Filter Specification and Viral Particle Removal
Another good reason for upgrading your filter is that there is evidence that a better filter remove more virus from the air. A Merv 5 filter has a 30% efficiency a Merv 13 filter 90% efficiency and a Merv 14 filter 97% efficiency at removing virus particles. Now this is not a guarantee that enough virus has been removed to prevent infection but you can see that there is an enormous difference between the efficiency of a Merv 5 filter and a Merv 14 filter.
Custom HVAC Filters-Filter Structure
There are competing aspects of filter efficiency. You and your family’s health benefit from a filter that is more efficient fat removing particles, but your HVAC system benefits from a low efficiency high flow filter. One solution is to increase the surface area of the HVAC filter. This helps because as the thicker more efficient filter limits the amount of air that can pass through each square inch of filter the overall flow can be increased by increasing the surface area of the filter ie have more square inches of filter.

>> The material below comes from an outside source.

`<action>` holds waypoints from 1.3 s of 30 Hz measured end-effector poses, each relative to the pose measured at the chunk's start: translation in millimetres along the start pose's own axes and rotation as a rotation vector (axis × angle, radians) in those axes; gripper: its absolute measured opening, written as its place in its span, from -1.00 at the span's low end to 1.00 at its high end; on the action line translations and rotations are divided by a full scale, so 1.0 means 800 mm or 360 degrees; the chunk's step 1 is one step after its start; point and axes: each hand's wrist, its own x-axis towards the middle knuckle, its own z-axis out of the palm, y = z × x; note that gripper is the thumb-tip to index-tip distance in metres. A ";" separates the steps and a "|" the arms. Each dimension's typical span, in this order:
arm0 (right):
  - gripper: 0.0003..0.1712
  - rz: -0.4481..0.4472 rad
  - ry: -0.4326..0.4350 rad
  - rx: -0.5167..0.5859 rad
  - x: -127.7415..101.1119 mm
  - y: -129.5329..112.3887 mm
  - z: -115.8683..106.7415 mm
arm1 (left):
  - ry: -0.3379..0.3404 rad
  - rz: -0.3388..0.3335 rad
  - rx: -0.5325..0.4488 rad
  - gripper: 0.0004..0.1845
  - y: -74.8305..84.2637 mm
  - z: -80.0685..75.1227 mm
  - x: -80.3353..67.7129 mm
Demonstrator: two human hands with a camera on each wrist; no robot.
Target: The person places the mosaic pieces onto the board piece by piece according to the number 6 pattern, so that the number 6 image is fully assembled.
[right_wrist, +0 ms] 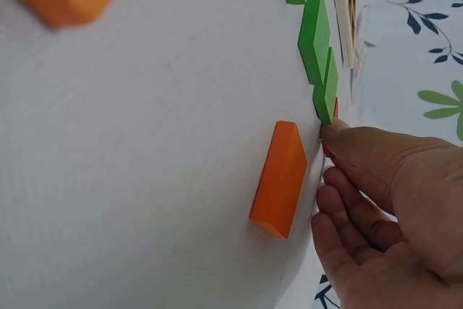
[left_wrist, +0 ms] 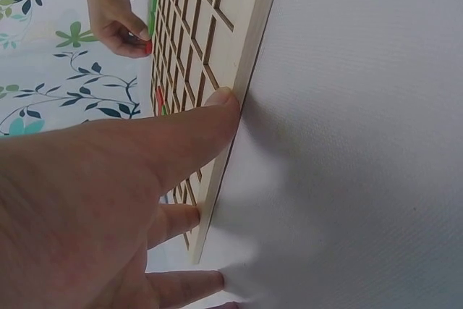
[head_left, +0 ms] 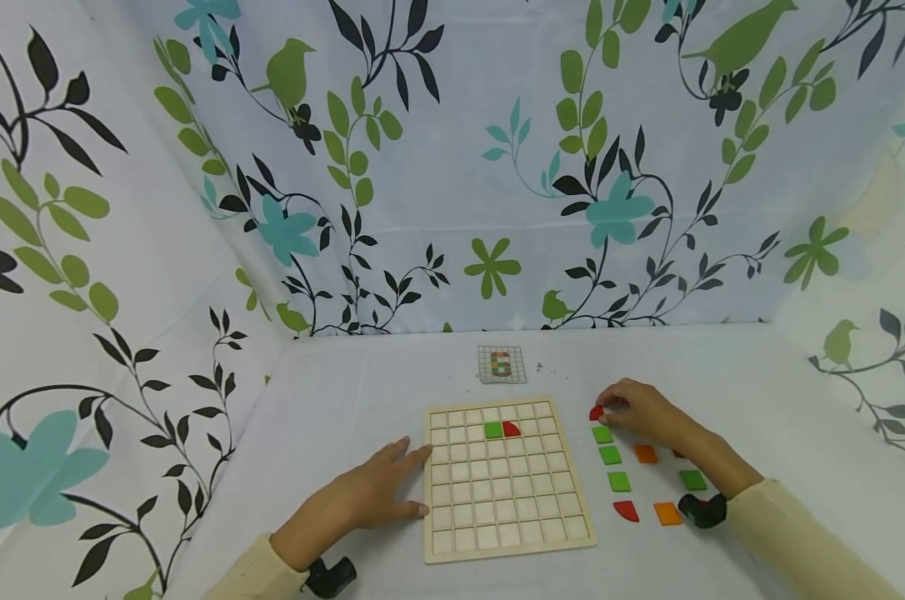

This is one design for doing this-
By having a “zig-zag” structure, the air is actually going through 4 filters so the surface area is increased 4 fold. In addition, the fibers in these filters are 10 times thinner than standard filter fibers so creating less resistance but still creating an efficient filter. How this works is shown in this diagram-
Custom HVAC Filters-Filter Size
HVAC filters tend to come in several common sizes-
|Usual Filter Size (Inches)|
|10 x20||15 x 20||20 x 20|
|12 x 12||16 x 20||20 x 24|
|12 x 20||16 x 25||20 x 25|
|12 x 24||18 x 18||20 x 30|
|12 x 30||18 x 20||24 x 24|
|12 x 36||18 x 25||25 x 25|
|14 x 20||18 x 30|
|14 x 24|
|14 x 25|
|14 x 30|
However, they can be ordered in any custom size to fit your unit. An example of a company offering this facility is Factory Direct Filters although there are many other companies. HEPA filters are very delicate and so damaged by cutting to custom sizes. The length and width is generally cut to the nearest 1/8 inch, and the depth is usually either 1 or 2 inches. So they do not come in custom sizes. Usually, the maximum filtration efficiency material in a custom filter is MERV 13.
The custom HVAC filter you should use depends on how many particulates you would like to remove from the air and the characteristics of your HVAC system. HEPA filters are the most effective, but they are also the most expensive. Pleated media filters are the next most effective filter at removing particulates, followed by flat-paneled fiberglass filters, then reusable filters.
HEPA filters are best for people with allergies and respiratory issues because they will remove the highest percentage of particles causing allergies from the air. They are denser filters that provide more obstruction to the airflow and can cause damage to the HVAC air handling unit-please see this post. Less efficient filters may be used but you should always use the most efficient filter that will not damage your HVAC system.
If you want to use your HVAC system as a giant air purifier you will need to run the air blower continuously the pros and cons of this type of use is outlined in this post.